### What you need to do:
From the data below, return only the lines from the one with "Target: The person" through the one with "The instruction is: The", exact and inclusive, with pictures left out.

··· Input data

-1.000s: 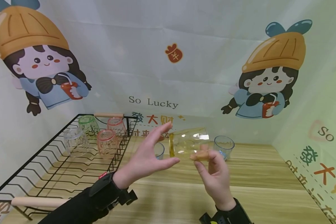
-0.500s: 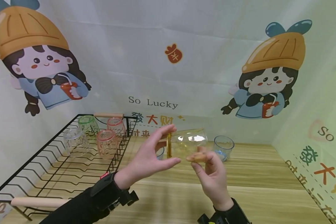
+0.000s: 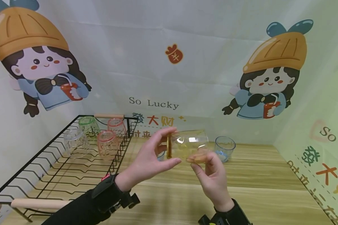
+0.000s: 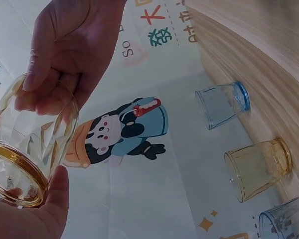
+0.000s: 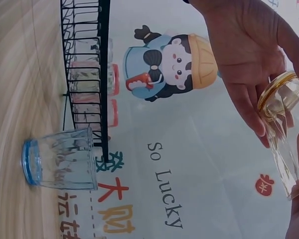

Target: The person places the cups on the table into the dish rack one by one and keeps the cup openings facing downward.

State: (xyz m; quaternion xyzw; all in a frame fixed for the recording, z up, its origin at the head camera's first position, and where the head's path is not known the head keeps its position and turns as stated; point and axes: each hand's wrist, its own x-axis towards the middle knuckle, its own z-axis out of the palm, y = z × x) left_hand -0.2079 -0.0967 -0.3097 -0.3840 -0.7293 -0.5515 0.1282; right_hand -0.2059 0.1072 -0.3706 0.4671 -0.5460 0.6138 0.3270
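Observation:
A see-through yellow drinking glass lies on its side in the air between the two hands, its thick amber base to the left. The left hand holds the base end, fingers behind it and thumb at the lower front. At the mouth end, the right hand pinches the wall, with fingertips inside the glass in the left wrist view. Behind the left hand, a blue-tinted glass is mostly hidden; the right wrist view shows this blue glass upright on the table.
A black wire rack with wooden handles stands at the left. It bears upside-down glasses: green, clear and two pink ones. Another blue glass and a second yellow glass stand on the wooden table near the back wall.
The yellow glass and the right hand have moved slightly left. The left hand, held apart around the base a second ago, has closed in on it.

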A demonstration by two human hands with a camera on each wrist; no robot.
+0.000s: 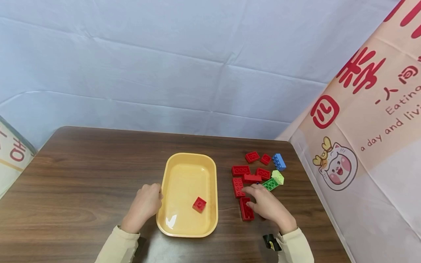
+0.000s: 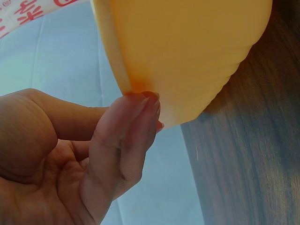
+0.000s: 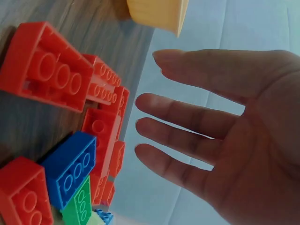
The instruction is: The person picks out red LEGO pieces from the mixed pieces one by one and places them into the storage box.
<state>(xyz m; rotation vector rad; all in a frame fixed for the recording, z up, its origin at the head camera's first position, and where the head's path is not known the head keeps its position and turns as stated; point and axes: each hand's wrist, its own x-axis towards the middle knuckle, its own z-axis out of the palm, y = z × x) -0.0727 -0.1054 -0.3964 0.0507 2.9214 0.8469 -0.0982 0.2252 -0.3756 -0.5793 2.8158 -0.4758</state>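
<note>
My left hand (image 1: 145,204) pinches the left rim of a yellow plastic tray (image 1: 187,159); the left wrist view shows its thumb and fingers (image 2: 124,126) closed on that edge. One red toy brick (image 1: 199,204) lies inside the tray, toward its lower right. Over the brick pile on the right, my right hand (image 1: 268,204) hovers with fingers spread and nothing held. Below it are a red brick (image 1: 246,209), a second red brick (image 1: 238,187) and a blue brick (image 3: 71,168), partly hidden by the hand in the head view.
Beyond the right hand lie several more red bricks (image 1: 252,157), a green brick (image 1: 270,184), a pale green brick (image 1: 277,177) and a blue brick (image 1: 279,162). The brown wooden table (image 1: 98,164) meets a white cloth (image 1: 148,73) behind and a printed cloth (image 1: 361,146) at right.
</note>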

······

### Solution below:
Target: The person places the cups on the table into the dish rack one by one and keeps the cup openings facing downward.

State: (xyz m; quaternion xyzw; all in a frame fixed for the recording, z up, its origin at the head camera's first position, and where the head's path is not known the head keeps its position and turns as stated; point and axes: each hand's wrist, its own x-axis towards the middle knuckle, its own z-axis out of the palm, y = z × x) left_hand -0.2079 -0.0967 -0.3097 -0.3840 -0.7293 -0.5515 0.1282; right_hand -0.2059 0.1072 -0.3706 0.4671 -0.5460 0.6138 0.3270
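Observation:
A see-through yellow drinking glass lies on its side in the air between the two hands, its thick amber base to the left. The left hand holds the base end, fingers behind it and thumb at the lower front. At the mouth end, the right hand pinches the wall, with fingertips inside the glass in the left wrist view. Behind the left hand, a blue-tinted glass is mostly hidden; the right wrist view shows this blue glass upright on the table.
A black wire rack with wooden handles stands at the left. It bears upside-down glasses: green, clear and two pink ones. Another blue glass and a second yellow glass stand on the wooden table near the back wall.
The yellow glass and the right hand have moved slightly left. The left hand, held apart around the base a second ago, has closed in on it.
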
A demonstration by two human hands with a camera on each wrist; no robot.
+0.000s: 
+0.000s: 
+0.000s: 
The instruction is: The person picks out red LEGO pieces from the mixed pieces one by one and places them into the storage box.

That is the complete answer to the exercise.